Nachtrag 8/2019: Erfolg!

Das Verwaltungsgericht Hannover entschied mit Urteil vom 14.08.2019, Az. 7 A 6675/17

6 Kommentare

  1. Das Gefahrenzeichen auf dem ersten Bild mit dem Zusatzzeichen ist so nicht mehr zulässig. Hier wäre VZ 101-54 anzubringen.

  2. Sven Krämer on

    Die Stadt Ratingen (bei Düsseldorf) kennt diese Vorschrift an etlichen Stellen auch nicht. Auch nicht an Straßen wo Tempo 70 herrscht. Der Radweg auf der Straße endet auf rechten Straßenseite und auf der linken geht er weiter. Das weiß man aber erst 100 Meter weiter, wenn man keine Möglichkeit mehr hat, links herüber zufahren, wo Tempo 70 herrscht (an die die Autofahrer sowieso sich nicht halten). Meist muss man dann zurück fahren, warten bis irgendwann eine Lücke gibt und dann kann man weiter fahren.

  3. Alfons Krückmann on

    Gleiche Situation im Münsterland.
    AutofahrerInnen sind damit allerdings stets sehr zufrieden, da endlich die lästigen Fahrräder von der Fahrbahn gekommen sind.
    Mission erfüllt, wie es den Radfahrenden dabei geht ist verkehrspolitisch nicht weiter relevant (ausser vielleicht für den Radtourismus).

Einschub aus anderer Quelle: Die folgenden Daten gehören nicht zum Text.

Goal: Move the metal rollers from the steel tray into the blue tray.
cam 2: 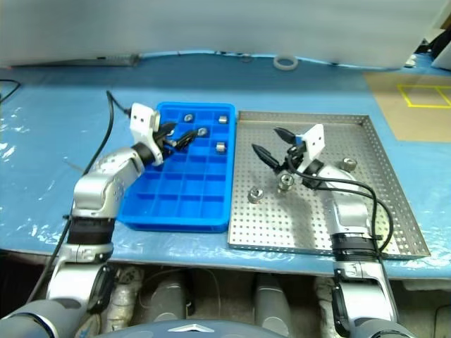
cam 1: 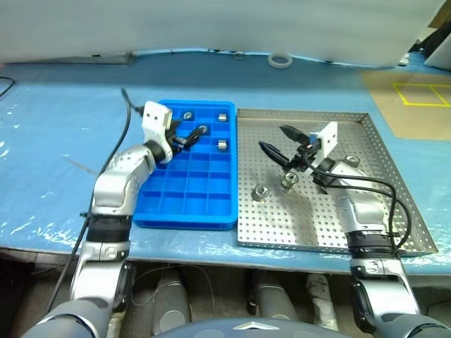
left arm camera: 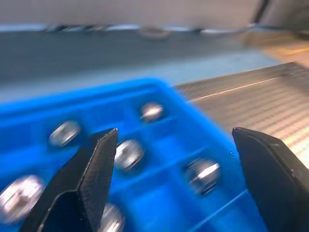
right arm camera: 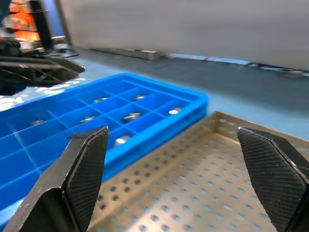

  4. Das Problem kenne ich auch aus meiner Heimat (Pfalz). Hier wird (grade außerorts) auch bei neueren Wegen hemmungs- und ausnahmslos auch linksseitig das Z 240 angeordnet – aber es gibt quasi nirgends am Beginn und Ende die notwendigen Querungshilfen.

    Interessant dbzgl. war eine Verkehrsschau, bei der ich als Gast anwesend war: so wies ich die Sachbearbeiterin direkt darauf hin, dass hier (an einer bislang wohl „vergessenen“ Stelle) ein linkes Z 240 eben auch nur angeordnet werden dürfe, wenn man eben auch eine bauliche Querungshilfe anlegt. Das wurde dann unter Verweis auf die VwV verneint, da sei nur von einer „sicheren Querungsmöglichkeit“ die Rede – und daher nicht unbedingt etwas baulich anzulegen.